» Work required
Below are the entries. Transcribe exactly the lines from the one with "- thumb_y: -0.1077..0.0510" through the one with "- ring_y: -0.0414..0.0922", ends included, and leave out all others.
::: Data for processing
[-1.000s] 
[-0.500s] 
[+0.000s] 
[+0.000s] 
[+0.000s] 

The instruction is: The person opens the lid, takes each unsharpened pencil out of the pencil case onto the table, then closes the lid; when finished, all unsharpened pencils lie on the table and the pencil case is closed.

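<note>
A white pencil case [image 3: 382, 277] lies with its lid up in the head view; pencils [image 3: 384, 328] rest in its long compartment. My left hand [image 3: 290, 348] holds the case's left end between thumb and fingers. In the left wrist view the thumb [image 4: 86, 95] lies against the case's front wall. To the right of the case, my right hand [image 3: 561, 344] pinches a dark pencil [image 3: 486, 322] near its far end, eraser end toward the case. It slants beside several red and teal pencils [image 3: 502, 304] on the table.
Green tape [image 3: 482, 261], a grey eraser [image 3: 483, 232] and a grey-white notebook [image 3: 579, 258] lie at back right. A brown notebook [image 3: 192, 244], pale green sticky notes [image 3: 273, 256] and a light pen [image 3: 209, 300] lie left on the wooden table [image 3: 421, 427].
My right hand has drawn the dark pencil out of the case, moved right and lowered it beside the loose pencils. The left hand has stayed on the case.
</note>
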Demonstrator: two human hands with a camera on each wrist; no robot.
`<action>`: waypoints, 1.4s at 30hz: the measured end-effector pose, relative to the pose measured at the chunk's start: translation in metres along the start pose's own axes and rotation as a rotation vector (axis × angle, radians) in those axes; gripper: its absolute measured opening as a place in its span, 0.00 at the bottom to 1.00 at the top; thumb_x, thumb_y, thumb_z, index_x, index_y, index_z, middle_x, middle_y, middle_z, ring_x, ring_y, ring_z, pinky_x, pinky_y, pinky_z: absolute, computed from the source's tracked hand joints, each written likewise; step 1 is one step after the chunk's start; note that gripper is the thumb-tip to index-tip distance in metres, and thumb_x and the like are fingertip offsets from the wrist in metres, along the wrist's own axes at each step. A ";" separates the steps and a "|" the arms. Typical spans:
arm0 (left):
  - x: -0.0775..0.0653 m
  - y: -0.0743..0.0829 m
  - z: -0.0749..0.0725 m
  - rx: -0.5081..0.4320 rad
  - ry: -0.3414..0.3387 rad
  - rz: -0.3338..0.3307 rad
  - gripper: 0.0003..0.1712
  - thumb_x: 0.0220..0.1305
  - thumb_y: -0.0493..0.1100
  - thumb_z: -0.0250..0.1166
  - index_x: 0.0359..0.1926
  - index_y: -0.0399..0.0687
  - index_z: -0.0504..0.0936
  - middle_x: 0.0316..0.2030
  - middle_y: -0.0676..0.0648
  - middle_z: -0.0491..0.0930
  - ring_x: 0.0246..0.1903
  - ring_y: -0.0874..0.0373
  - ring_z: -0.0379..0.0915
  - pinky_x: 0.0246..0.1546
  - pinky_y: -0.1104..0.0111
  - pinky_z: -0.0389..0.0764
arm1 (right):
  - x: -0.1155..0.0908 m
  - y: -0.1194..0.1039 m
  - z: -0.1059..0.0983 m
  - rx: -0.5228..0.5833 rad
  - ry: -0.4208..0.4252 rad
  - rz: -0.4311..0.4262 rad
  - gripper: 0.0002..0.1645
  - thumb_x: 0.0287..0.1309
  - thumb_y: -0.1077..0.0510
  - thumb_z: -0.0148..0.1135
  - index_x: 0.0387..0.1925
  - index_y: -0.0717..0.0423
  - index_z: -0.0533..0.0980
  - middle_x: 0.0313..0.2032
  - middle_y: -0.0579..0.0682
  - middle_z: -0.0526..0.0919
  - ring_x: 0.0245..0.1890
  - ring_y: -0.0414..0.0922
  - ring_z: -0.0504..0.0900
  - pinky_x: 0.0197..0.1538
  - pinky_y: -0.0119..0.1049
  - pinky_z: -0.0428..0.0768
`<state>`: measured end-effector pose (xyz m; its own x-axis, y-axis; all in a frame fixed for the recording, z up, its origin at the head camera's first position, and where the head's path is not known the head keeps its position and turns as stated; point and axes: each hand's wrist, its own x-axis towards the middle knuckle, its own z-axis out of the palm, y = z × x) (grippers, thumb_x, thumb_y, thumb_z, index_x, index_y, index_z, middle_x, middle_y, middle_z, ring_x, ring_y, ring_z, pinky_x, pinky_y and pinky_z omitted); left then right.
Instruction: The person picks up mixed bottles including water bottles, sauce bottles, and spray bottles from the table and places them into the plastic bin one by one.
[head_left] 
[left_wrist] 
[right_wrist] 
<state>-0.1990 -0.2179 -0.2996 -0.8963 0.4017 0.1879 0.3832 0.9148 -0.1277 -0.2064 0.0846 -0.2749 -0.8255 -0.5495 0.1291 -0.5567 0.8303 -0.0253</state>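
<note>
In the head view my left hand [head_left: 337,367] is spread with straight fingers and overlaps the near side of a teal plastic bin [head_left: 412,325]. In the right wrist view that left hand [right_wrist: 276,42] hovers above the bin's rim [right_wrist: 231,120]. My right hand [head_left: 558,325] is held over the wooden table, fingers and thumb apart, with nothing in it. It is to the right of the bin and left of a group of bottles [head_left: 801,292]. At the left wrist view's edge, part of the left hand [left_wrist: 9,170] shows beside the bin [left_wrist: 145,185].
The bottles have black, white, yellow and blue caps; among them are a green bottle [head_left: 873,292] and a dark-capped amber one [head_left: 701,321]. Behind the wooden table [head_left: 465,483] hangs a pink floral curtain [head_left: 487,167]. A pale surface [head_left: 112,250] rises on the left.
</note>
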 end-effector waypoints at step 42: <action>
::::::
» Task answer
  - thumb_y: -0.1077..0.0510
  - thumb_z: -0.0148..0.1135
  - index_x: 0.0387..0.1925
  - index_y: -0.0717..0.0423
  - index_z: -0.0533..0.0980
  - middle_x: 0.0313..0.2032
  - middle_y: -0.0579..0.0682
  - middle_z: -0.0526..0.0919
  - ring_x: 0.0245..0.1890
  - ring_y: -0.0414..0.0922

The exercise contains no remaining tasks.